What the task requires: With no additions or omissions, print the listing that follows.

Data extract:
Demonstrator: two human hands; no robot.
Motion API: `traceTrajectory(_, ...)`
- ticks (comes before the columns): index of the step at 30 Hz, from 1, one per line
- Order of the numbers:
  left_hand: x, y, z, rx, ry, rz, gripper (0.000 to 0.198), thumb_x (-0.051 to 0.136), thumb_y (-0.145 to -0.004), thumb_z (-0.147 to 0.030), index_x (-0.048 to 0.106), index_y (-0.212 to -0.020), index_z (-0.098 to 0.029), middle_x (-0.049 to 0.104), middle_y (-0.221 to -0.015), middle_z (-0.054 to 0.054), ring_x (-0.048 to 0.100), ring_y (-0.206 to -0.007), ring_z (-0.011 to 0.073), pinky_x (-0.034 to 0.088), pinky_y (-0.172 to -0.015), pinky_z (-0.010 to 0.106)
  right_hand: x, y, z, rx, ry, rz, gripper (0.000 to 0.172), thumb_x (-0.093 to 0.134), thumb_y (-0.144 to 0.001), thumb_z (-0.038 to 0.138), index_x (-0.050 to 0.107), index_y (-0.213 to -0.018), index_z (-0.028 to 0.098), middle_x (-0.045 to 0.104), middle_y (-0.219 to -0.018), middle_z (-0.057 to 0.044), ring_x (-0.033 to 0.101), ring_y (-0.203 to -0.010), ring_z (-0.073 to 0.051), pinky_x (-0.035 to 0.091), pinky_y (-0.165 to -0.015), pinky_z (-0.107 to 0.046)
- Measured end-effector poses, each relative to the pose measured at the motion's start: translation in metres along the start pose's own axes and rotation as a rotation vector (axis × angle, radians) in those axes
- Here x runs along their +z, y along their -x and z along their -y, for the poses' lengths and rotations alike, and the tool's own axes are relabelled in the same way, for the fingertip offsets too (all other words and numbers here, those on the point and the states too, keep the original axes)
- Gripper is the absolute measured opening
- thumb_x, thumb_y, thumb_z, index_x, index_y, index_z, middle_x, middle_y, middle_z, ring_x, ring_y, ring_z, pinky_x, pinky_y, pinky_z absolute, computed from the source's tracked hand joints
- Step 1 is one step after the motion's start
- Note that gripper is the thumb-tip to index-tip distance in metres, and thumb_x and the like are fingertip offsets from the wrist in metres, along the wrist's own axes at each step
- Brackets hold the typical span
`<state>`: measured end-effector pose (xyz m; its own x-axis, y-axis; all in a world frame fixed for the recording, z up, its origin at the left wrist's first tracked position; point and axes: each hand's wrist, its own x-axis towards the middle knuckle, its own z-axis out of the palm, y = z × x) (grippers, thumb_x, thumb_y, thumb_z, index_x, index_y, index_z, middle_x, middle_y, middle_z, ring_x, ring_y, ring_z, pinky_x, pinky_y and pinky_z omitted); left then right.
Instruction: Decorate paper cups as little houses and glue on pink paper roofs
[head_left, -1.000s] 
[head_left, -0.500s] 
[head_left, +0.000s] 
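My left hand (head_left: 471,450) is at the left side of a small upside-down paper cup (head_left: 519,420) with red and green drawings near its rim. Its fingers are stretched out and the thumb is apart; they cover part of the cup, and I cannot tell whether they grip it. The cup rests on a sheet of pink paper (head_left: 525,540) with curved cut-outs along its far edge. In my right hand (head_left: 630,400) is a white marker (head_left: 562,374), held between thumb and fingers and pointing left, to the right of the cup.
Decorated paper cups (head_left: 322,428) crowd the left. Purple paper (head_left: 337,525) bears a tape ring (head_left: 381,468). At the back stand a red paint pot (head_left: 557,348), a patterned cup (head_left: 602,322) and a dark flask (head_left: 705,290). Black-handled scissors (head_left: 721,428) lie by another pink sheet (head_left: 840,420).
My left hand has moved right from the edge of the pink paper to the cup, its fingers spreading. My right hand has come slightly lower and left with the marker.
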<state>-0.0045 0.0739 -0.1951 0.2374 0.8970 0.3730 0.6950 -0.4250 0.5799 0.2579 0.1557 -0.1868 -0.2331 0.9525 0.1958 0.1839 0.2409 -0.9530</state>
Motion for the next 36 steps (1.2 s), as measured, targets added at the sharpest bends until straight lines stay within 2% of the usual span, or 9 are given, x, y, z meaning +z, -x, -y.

Task solution:
Demonstrator: two human hands; no robot.
Motion API: `traceTrajectory(_, ...)`
- ticks (comes before the columns): index of the step at 30 Hz, from 1, one per line
- Order of the numbers:
  left_hand: x, y, z, rx, ry, rz, gripper (0.000 to 0.198), thumb_x (-0.051 to 0.136), thumb_y (-0.145 to -0.004), thumb_z (-0.147 to 0.030), index_x (-0.048 to 0.106), index_y (-0.212 to -0.020), index_z (-0.098 to 0.029), middle_x (-0.049 to 0.104), middle_y (-0.221 to -0.015), middle_z (-0.054 to 0.054), ring_x (-0.048 to 0.100), ring_y (-0.206 to -0.007), ring_z (-0.011 to 0.073), pinky_x (-0.034 to 0.088), pinky_y (-0.172 to -0.015), pinky_z (-0.010 to 0.106)
  right_hand: x, y, z, rx, ry, rz, gripper (0.000 to 0.172), thumb_x (-0.093 to 0.134), thumb_y (-0.144 to 0.001), thumb_z (-0.038 to 0.138), index_x (-0.050 to 0.107), index_y (-0.213 to -0.018), index_z (-0.028 to 0.098), middle_x (-0.045 to 0.104), middle_y (-0.219 to -0.018), middle_z (-0.057 to 0.044), ring_x (-0.033 to 0.101), ring_y (-0.203 to -0.010), ring_z (-0.073 to 0.051), pinky_x (-0.035 to 0.091), pinky_y (-0.165 to -0.015), pinky_z (-0.107 to 0.046)
- Measured end-effector poses, each relative to the pose measured at the motion's start: translation in metres along the start pose's own axes and rotation as a rotation vector (axis × angle, radians) in those axes
- Here x runs along their +z, y along their -x and z along their -y, for the poses' lengths and rotations alike, and the tool's own axes are relabelled in the same way, for the fingertip offsets too (all other words and numbers here, those on the point and the states too, keep the original axes)
- Gripper is the absolute measured opening
- thumb_x, thumb_y, thumb_z, index_x, index_y, index_z, middle_x, middle_y, middle_z, ring_x, ring_y, ring_z, pinky_x, pinky_y, pinky_z absolute, computed from the source's tracked hand joints
- Step 1 is one step after the motion's start
- Note that gripper is the thumb-tip to index-tip distance in metres, and thumb_x and the like are fingertip offsets from the wrist in metres, along the wrist's own axes at each step
- Brackets hold the typical span
`<state>`: measured end-effector pose (xyz m; its own x-axis, y-axis; all in a world frame fixed for the recording, z up, its origin at the left wrist's first tracked position; point and axes: each hand's wrist, its own x-axis towards the middle knuckle, its own z-axis out of the palm, y = z × x) (grippers, thumb_x, thumb_y, thumb_z, index_x, index_y, index_z, middle_x, middle_y, middle_z, ring_x, ring_y, ring_z, pinky_x, pinky_y and pinky_z omitted); left then right.
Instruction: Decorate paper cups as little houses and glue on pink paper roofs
[head_left, -1.000s] 
[head_left, -0.500s] 
[head_left, +0.000s] 
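My left hand (head_left: 471,450) is at the left side of a small upside-down paper cup (head_left: 519,420) with red and green drawings near its rim. Its fingers are stretched out and the thumb is apart; they cover part of the cup, and I cannot tell whether they grip it. The cup rests on a sheet of pink paper (head_left: 525,540) with curved cut-outs along its far edge. In my right hand (head_left: 630,400) is a white marker (head_left: 562,374), held between thumb and fingers and pointing left, to the right of the cup.
Decorated paper cups (head_left: 322,428) crowd the left. Purple paper (head_left: 337,525) bears a tape ring (head_left: 381,468). At the back stand a red paint pot (head_left: 557,348), a patterned cup (head_left: 602,322) and a dark flask (head_left: 705,290). Black-handled scissors (head_left: 721,428) lie by another pink sheet (head_left: 840,420).
My left hand has moved right from the edge of the pink paper to the cup, its fingers spreading. My right hand has come slightly lower and left with the marker.
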<state>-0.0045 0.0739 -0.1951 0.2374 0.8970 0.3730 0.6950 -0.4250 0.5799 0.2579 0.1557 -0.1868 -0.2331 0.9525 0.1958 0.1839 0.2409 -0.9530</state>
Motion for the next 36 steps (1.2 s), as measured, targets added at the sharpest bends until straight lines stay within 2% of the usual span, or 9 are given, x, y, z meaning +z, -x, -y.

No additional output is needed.